In my opinion, neither consideration amounts to a good reason to exercise discretion in the terms sought by the applicants. Simply because the applicant may have some difficulty does not mean that it is appropriate that the Court should come to its assistance. There is nothing unusual, indeed it would be the norm for a party to come to court armed with more or less knowledge or information than its opponent. To some limited extent beyond the process of pleading, the rules provide a basis for the court to redress that imbalance. However there remain proper limits and appropriate standards. In my opinion for a party to seek to enlist the assistance of the court it is appropriate that it first exhaust the options available to it, which do not involve recourse to the court. Cost may be considered to be an inhibiting feature when it comes to a consideration of other options. None the less, it is my opinion that as much as it is inappropriate for a party to seek the assistance of its opponent in getting up its case for trial so too it is inappropriate for a party to seek the assistance of the court unless it can be demonstrated that it is necessary so to do. By following that course the impartiality of the court is not eroded.

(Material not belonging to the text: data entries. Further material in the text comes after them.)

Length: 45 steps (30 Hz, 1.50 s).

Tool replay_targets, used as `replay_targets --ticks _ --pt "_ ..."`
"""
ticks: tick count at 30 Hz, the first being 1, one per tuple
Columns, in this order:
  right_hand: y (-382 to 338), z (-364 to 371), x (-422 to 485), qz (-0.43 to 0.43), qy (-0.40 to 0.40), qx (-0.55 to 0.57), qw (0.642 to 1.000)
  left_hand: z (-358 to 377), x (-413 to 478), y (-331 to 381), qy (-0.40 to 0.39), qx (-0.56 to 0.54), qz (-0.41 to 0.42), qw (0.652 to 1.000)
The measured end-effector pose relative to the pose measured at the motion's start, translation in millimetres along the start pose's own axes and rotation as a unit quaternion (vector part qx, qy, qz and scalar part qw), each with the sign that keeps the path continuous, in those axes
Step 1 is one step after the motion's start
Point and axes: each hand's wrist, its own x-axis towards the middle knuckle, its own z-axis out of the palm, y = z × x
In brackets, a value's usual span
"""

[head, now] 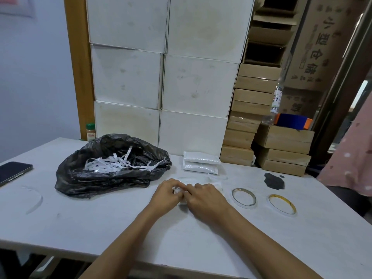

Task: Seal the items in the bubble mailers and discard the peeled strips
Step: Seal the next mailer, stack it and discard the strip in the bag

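In the head view, the left hand (pixel 168 195) and right hand (pixel 204 199) met on the table (pixel 100 222), the fingers of both curled and pinching a small white bubble mailer (pixel 179 193) between them. A stack of mailers (pixel 201 165) lay just beyond the fingertips. Left of the fingers, a black bag (pixel 80 178) held peeled strips (pixel 108 165).

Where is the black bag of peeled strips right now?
Head view, left of centre: the black bag lies between the phone and the stacked mailers.
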Motion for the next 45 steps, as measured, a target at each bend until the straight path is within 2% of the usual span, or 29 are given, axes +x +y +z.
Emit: replay_targets --ticks 3,8,14,23,25,27,30,33,38,45 --pt "-2 1 -2 0.015 0.009 0.016 1.000 1 -1 2 -0.001 -0.005 -0.004 1.000" --pt "7 -6 -9 0.059 0.064 0.108 0.990 2 1 -1 -0.005 -0.010 -0.013 1.000" --pt "9 1 -17 0.032 0.041 0.065 0.997 3 1 -4 -0.006 -0.024 -0.020 0.999" --pt "2 8 -7 -0.025 0.058 0.027 0.998 4 2 -6 0.001 -0.011 -0.017 1.000" --pt "2 8 -9 -0.002 0.067 0.055 0.996 5 1 -5 -0.003 -0.010 -0.014 1.000" --pt "0 8 -12 0.058 0.078 0.118 0.988 5 1 -4 -0.005 -0.009 -0.010 1.000" --pt "-2 8 -13 0.188 0.074 0.211 0.956 2 1 -3 -0.011 -0.013 -0.008 1.000" --pt "-1 6 -14 0.263 0.030 0.284 0.921 0 -1 -2 -0.013 -0.006 -0.003 1.000" --pt "3 7 -17 0.294 0.020 0.345 0.891 -1 -4 2 -0.026 -0.019 -0.007 0.999" --pt "4 2 -16 0.300 0.014 0.362 0.882 -3 -5 4 -0.031 -0.025 0.007 0.999"
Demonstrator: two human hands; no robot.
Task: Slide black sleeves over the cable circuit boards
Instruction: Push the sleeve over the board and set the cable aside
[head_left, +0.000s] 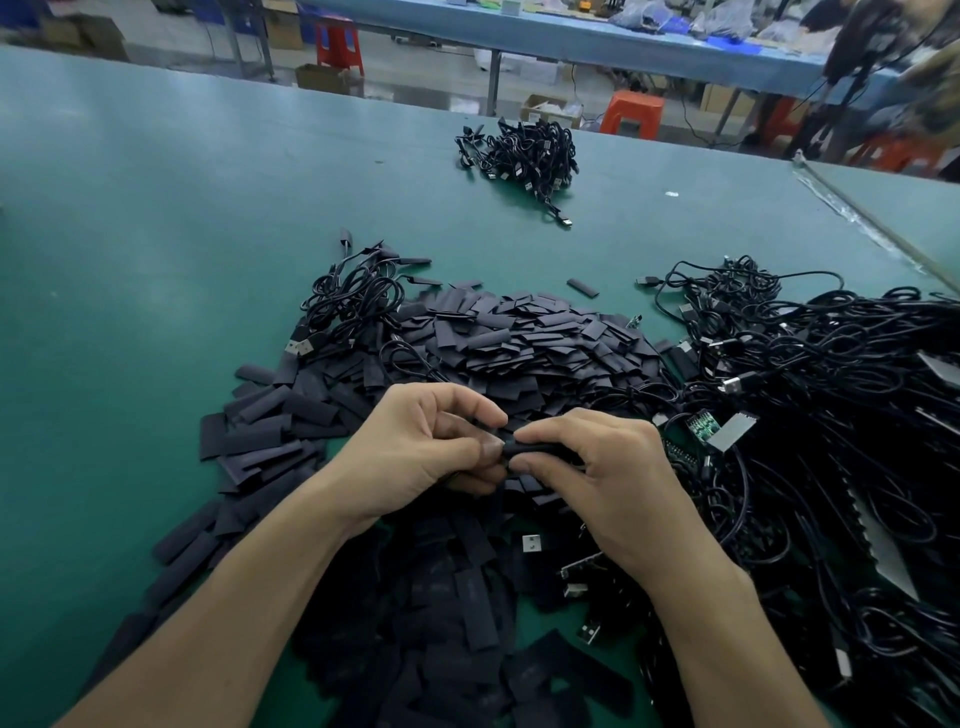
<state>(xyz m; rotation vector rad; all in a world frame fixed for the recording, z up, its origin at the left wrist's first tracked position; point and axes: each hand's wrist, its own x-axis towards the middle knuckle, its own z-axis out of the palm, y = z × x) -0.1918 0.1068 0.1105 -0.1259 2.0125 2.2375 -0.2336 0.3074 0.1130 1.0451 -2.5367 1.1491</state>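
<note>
My left hand (426, 449) and my right hand (608, 467) meet over a big heap of flat black sleeves (519, 343). Between the fingertips of both hands is one black sleeve (524, 449), held level; whatever is inside it is hidden by my fingers. To the right lies a tangle of black cables (821, 395) with USB plugs. A bare green circuit board (701, 427) shows at the tangle's near edge, just right of my right hand.
A smaller bundle of cables (524, 156) lies at the far middle of the green table (130, 260). Another small bunch of cables (353, 296) sits left of the sleeve heap. Red stools and a second bench stand beyond the table's far edge.
</note>
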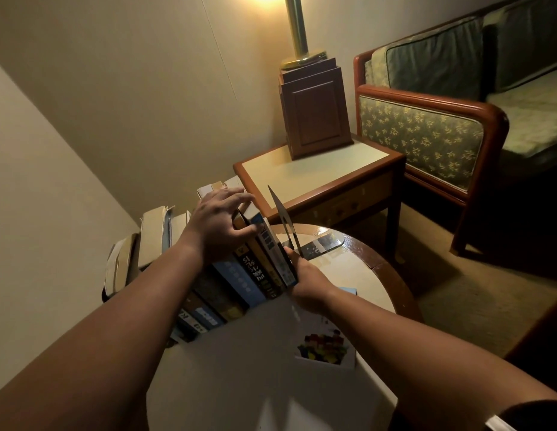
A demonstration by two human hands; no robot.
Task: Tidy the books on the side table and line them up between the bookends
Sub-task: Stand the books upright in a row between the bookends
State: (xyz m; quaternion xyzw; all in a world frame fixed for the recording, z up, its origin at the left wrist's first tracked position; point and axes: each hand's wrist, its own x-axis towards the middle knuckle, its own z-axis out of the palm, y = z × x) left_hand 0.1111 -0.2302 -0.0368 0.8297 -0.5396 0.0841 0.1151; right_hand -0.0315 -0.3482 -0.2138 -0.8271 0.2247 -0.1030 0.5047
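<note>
A row of several books (239, 281) stands upright on the round side table (348, 269), spines toward me. My left hand (221, 225) lies over the tops of the books near the row's right end, thumb and fingers curled round them. My right hand (305, 281) grips the lower edge of the last book (272, 247) at the right end. Just beyond it a thin dark metal bookend (283, 216) stands upright. More worn, pale books (152, 234) lean at the row's left. The left bookend is hidden.
A white booklet with a colourful picture (325, 345) lies flat on the table in front of the row. Behind stands a square end table (317, 178) with a wooden box (314, 110) and a brass lamp (297, 29). A green patterned armchair (432, 126) fills the right.
</note>
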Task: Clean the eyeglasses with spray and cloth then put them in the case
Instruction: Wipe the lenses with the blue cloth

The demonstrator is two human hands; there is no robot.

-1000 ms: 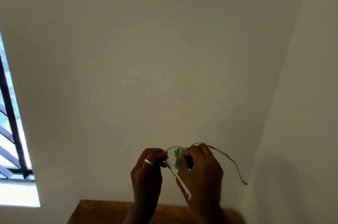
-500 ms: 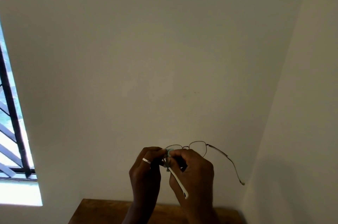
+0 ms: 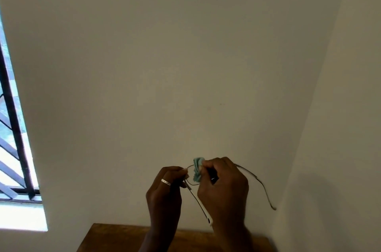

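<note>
I hold thin wire-framed eyeglasses (image 3: 256,179) up in front of the wall, both temples unfolded. My left hand (image 3: 165,192), with a ring on one finger, pinches the frame at its left hinge. My right hand (image 3: 223,185) pinches a small bunched pale-green cloth (image 3: 198,169) against the left lens. The right lens is hidden behind my right hand. One temple slopes down between my hands and the other reaches out to the right. No spray bottle or case is in view.
A brown wooden table (image 3: 115,239) shows only its far edge at the bottom. Plain walls meet in a corner on the right. A barred window (image 3: 12,148) is at the far left.
My right hand has shifted the cloth up along the left lens, so more of the cloth shows above my fingers. The right lens is now covered by my right hand.
</note>
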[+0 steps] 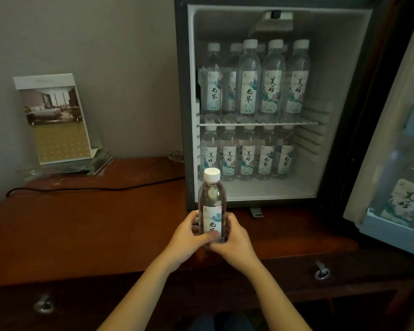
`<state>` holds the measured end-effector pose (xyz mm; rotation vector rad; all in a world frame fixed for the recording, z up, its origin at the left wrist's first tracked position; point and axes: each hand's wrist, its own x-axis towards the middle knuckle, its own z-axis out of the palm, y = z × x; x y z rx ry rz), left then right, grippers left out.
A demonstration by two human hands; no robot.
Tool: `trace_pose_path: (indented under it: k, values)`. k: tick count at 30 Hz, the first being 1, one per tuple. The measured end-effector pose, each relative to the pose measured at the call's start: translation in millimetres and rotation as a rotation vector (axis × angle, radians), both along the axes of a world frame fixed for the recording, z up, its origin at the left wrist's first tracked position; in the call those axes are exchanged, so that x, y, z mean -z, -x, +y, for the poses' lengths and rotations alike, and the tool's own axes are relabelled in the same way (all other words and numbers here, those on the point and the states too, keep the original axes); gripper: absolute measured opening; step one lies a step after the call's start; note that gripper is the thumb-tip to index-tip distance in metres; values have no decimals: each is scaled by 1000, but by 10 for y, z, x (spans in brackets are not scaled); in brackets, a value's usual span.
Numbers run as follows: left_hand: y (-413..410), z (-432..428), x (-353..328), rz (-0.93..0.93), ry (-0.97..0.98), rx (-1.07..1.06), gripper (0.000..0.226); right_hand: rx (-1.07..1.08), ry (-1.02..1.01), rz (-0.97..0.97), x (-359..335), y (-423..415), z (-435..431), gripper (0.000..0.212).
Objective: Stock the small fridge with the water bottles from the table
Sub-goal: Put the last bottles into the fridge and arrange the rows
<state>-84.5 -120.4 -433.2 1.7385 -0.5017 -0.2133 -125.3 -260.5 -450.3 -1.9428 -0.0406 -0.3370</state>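
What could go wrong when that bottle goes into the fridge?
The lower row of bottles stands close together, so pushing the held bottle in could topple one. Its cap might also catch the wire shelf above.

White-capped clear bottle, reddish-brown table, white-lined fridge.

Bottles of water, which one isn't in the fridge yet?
The bottle gripped upright between the left hand and right hand, in front of the fridge. The others stand on its shelves or in its door.
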Motion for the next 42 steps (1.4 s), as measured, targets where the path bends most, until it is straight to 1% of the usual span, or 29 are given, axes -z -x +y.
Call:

Counsel also submitted that in his experience medical practitioners have no difficulty in complying with the broadly framed terms of subpoenas duces tecum. That may be his experience but even if it represented the reality when measured against the considerations to which I have referred, it is of little significance.
Finally the court is not unfamiliar with the prospect that there may be a degree of oppression found in many interlocutory orders. Hopefully on each such occasion establishing or preserving the prospect of a fair trial would have been the overwhelming motivation for the making of the order. Invariably the adverse party is a party to the action and consequently is taken to have accepted that he may be exposed to some harsh treatment during the process of the litigation. That prospect ought not to be permitted in this instance, the witness is entitled to be told exactly what it is that is required of him.